Directions — Find the line that contains "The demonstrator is", then repeat it and each line after it to the end of the records, exactly.
-*-*-
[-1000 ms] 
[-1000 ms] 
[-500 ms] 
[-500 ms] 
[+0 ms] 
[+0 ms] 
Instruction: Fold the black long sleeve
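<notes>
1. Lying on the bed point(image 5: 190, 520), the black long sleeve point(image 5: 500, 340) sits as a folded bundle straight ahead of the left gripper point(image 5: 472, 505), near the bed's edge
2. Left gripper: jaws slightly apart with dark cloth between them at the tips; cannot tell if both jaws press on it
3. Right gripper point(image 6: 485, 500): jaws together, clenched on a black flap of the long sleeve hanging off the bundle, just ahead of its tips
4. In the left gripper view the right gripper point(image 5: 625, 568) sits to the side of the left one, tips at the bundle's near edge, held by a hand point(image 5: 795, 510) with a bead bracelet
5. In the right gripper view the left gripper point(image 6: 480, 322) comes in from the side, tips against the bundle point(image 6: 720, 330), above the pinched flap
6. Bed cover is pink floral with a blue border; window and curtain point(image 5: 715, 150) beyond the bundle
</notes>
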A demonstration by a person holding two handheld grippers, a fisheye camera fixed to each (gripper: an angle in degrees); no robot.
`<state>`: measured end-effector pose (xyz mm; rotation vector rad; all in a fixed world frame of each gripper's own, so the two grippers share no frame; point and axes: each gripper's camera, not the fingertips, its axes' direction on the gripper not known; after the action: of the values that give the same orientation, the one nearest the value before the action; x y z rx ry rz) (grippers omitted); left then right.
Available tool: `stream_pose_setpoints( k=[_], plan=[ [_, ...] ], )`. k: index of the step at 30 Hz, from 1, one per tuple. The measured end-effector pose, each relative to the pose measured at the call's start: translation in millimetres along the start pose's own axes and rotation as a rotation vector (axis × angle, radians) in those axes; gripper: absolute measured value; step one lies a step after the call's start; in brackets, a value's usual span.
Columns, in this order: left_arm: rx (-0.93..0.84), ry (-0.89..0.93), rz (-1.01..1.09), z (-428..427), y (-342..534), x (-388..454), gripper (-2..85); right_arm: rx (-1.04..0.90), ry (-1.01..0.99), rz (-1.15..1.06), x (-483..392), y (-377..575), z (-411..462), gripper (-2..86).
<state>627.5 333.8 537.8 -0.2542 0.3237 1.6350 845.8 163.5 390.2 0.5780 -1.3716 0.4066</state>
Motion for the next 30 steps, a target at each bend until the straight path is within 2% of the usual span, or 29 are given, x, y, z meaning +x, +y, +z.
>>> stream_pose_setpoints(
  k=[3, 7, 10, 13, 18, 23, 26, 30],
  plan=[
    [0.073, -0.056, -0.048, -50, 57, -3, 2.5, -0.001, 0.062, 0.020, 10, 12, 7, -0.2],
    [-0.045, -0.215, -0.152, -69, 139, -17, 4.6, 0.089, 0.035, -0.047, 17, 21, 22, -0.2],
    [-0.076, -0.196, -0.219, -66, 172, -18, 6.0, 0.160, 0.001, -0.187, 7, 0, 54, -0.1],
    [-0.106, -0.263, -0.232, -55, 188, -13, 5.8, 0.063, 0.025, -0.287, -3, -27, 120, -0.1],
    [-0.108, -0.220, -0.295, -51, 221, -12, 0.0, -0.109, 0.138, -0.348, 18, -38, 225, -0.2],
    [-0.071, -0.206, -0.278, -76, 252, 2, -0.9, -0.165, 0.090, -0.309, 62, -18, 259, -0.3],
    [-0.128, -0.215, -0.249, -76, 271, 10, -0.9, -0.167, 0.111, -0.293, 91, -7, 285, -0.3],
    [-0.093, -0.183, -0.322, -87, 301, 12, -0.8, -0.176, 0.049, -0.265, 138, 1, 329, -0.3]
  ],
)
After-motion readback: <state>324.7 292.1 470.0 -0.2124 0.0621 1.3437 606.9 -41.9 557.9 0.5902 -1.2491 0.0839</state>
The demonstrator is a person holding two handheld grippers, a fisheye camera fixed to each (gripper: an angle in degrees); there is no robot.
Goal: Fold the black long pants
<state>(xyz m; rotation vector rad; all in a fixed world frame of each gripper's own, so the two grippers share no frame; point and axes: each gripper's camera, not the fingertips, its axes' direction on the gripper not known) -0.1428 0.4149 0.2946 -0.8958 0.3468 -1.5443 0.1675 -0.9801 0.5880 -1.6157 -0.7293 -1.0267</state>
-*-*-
Answer for the task —
The demonstrator is a person holding two handheld grippers, a fisheye camera fixed to each (gripper: an angle in degrees); there is no robot.
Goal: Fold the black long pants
<state>(xyz m; rotation vector rad; all in a fixed world frame of each gripper's own, so the two grippers share no frame; point and axes: each gripper's camera, not the fingertips, its axes' direction on the gripper not known) -0.1428 0.4149 0.2946 -0.8958 0.3468 -1.5443 0.1675 -0.9801 0.5880 -1.6157 -0.7293 -1.0267</state>

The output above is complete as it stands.